*WHAT THE TASK REQUIRES*:
Each line of the data must reappear exactly in your answer, with no images included.
*-*-*
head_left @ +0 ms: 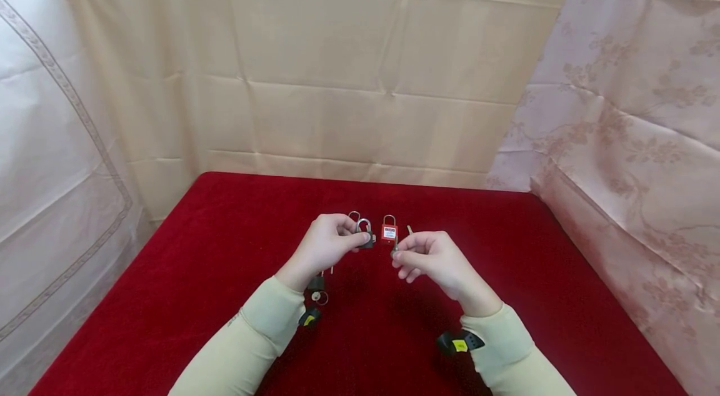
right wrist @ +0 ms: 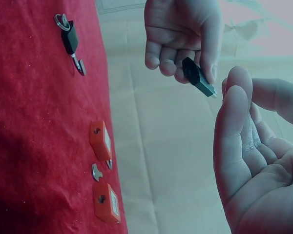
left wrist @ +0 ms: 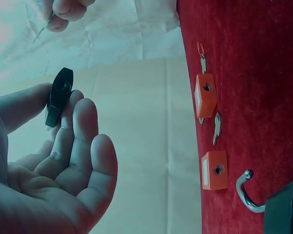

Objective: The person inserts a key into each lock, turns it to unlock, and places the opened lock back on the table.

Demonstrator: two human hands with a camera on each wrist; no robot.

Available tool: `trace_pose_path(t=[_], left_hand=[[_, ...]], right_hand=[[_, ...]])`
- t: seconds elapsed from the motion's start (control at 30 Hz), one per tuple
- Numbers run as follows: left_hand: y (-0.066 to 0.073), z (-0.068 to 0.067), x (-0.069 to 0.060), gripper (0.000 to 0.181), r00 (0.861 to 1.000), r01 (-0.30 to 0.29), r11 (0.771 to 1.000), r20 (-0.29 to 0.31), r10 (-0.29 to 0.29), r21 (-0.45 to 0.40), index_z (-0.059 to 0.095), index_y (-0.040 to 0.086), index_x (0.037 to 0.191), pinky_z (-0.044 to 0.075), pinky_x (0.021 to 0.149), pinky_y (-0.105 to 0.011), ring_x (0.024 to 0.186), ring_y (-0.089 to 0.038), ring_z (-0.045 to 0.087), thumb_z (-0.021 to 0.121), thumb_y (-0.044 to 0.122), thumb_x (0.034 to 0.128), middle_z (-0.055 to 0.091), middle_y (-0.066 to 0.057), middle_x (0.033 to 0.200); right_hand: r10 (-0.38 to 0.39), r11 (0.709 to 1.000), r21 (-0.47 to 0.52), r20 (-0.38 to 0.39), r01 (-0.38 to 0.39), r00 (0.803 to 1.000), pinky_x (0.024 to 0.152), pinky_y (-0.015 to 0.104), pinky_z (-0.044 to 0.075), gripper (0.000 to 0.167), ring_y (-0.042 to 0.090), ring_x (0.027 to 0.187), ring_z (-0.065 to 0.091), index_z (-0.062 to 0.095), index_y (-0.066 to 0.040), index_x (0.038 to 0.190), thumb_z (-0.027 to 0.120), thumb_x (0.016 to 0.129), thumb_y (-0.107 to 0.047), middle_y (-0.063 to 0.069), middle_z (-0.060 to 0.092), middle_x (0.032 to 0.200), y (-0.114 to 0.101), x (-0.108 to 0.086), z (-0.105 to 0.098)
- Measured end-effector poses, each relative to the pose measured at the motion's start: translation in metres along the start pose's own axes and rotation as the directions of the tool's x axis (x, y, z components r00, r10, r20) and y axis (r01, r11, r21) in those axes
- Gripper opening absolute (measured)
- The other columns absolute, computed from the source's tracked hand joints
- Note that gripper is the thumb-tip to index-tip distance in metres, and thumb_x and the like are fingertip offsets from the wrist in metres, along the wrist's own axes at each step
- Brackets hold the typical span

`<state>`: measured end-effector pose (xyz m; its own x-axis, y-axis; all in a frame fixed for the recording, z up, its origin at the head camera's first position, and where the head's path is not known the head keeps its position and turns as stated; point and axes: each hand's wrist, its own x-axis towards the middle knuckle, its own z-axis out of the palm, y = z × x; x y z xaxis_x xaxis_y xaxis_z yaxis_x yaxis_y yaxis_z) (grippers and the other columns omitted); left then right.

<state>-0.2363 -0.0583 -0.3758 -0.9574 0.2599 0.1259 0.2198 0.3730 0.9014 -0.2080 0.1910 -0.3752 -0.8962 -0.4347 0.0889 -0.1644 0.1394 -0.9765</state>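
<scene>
In the head view my left hand [head_left: 330,238] holds up a small black padlock [head_left: 366,240], its silver shackle pointing upward. Thumb and fingers pinch the body, and the left wrist view shows the keyhole in the underside of this padlock [left wrist: 60,97]. To the right, my right hand [head_left: 425,255] pinches a thin key [left wrist: 43,30] between thumb and forefinger. A gap separates key and padlock. In the right wrist view the right hand's fingers [right wrist: 234,126] mostly hide the key. Whether the held padlock's shackle is locked I cannot tell.
Behind the hands on the red cloth [head_left: 185,283] lie two orange-red padlocks [right wrist: 100,140], one partly covered by the left hand in the head view. A loose key [right wrist: 96,171] lies between them. Another black padlock [head_left: 316,283], shackle swung out, lies near the left wrist with a key ring [head_left: 322,298].
</scene>
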Motion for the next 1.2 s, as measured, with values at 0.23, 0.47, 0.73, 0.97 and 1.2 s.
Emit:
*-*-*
*TASK ANSWER*:
head_left @ +0 ms: 
right wrist @ +0 ms: 
left wrist @ +0 ms: 

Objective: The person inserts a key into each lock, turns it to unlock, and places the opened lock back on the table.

Demonstrator: two human hands with a camera on each wrist; no robot.

Available tool: `trace_pose_path(t=[_], left_hand=[[_, ...]], right_hand=[[_, ...]])`
- t: seconds elapsed from the motion's start (control at 30 Hz), one per tuple
- Numbers run as follows: left_hand: y (-0.066 to 0.073), z (-0.068 to 0.067), x (-0.069 to 0.060), gripper (0.000 to 0.181), r00 (0.861 to 1.000), r01 (-0.30 to 0.29), r11 (0.771 to 1.000), r20 (-0.29 to 0.31), r10 (-0.29 to 0.29), r21 (-0.45 to 0.40), index_z (-0.059 to 0.095), index_y (-0.040 to 0.086), index_x (0.037 to 0.191), pinky_z (-0.044 to 0.075), pinky_x (0.021 to 0.149), pinky_y (-0.105 to 0.011), ring_x (0.024 to 0.186), ring_y (-0.089 to 0.038), ring_z (-0.045 to 0.087), thumb_z (-0.021 to 0.121), thumb_y (-0.044 to 0.122), thumb_x (0.034 to 0.128), middle_z (-0.055 to 0.091), middle_y (-0.066 to 0.057), middle_x (0.033 to 0.200); right_hand: r10 (-0.38 to 0.39), r11 (0.709 to 1.000), r21 (-0.47 to 0.52), r20 (-0.38 to 0.39), r01 (-0.38 to 0.39), r00 (0.803 to 1.000), pinky_x (0.024 to 0.152), pinky_y (-0.015 to 0.104), pinky_z (-0.044 to 0.075), gripper (0.000 to 0.167), ring_y (-0.042 to 0.090), ring_x (0.027 to 0.187), ring_z (-0.065 to 0.091), index_z (-0.062 to 0.095), index_y (-0.066 to 0.040), index_x (0.038 to 0.190), thumb_z (-0.027 to 0.120), thumb_x (0.016 to 0.129), thumb_y (-0.107 to 0.047), middle_y (-0.063 to 0.069), middle_z (-0.060 to 0.092), middle_x (0.032 to 0.200), y (-0.114 to 0.101), x (-0.108 to 0.086), z (-0.105 to 0.098)
- Measured end-effector poses, each relative to the pose measured at the motion's start: translation in metres along the start pose's own axes and rotation as the directions of the tool's x axis (x, y, z components r00, r10, r20) and y axis (r01, r11, r21) in those axes
- Gripper opening absolute (measured)
- The other columns absolute, computed from the source's tracked hand joints
- Note that gripper is the thumb-tip to index-tip distance in metres, and thumb_x and the like are fingertip offsets from the wrist in metres, along the wrist's own axes at each step
- Brackets hold the typical span

`<state>`: measured end-effector pose (xyz m; its own x-axis, y-axis; all in a frame fixed for the recording, z up, its origin at the head camera's first position, and where the head's path is not known the head keeps its position and turns as stated; point and axes: each hand's wrist, its own x-axis towards the middle knuckle, its own z-axis out of the palm, y = z × x; x y z xaxis_x xaxis_y xaxis_z yaxis_x yaxis_y yaxis_z) (grippers and the other columns omitted); left then right.

<state>-0.2363 -0.0583 -0.3758 -0.9574 0.2599 0.1259 0.2198 0.3730 0.9014 -0.2080 0.1910 -0.3752 -0.8962 -0.4347 0.0889 -0.1644 0.1394 -0.9765</state>
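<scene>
In the head view my left hand [head_left: 330,238] holds up a small black padlock [head_left: 366,240], its silver shackle pointing upward. Thumb and fingers pinch the body, and the left wrist view shows the keyhole in the underside of this padlock [left wrist: 60,97]. To the right, my right hand [head_left: 425,255] pinches a thin key [left wrist: 43,30] between thumb and forefinger. A gap separates key and padlock. In the right wrist view the right hand's fingers [right wrist: 234,126] mostly hide the key. Whether the held padlock's shackle is locked I cannot tell.
Behind the hands on the red cloth [head_left: 185,283] lie two orange-red padlocks [right wrist: 100,140], one partly covered by the left hand in the head view. A loose key [right wrist: 96,171] lies between them. Another black padlock [head_left: 316,283], shackle swung out, lies near the left wrist with a key ring [head_left: 322,298].
</scene>
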Motion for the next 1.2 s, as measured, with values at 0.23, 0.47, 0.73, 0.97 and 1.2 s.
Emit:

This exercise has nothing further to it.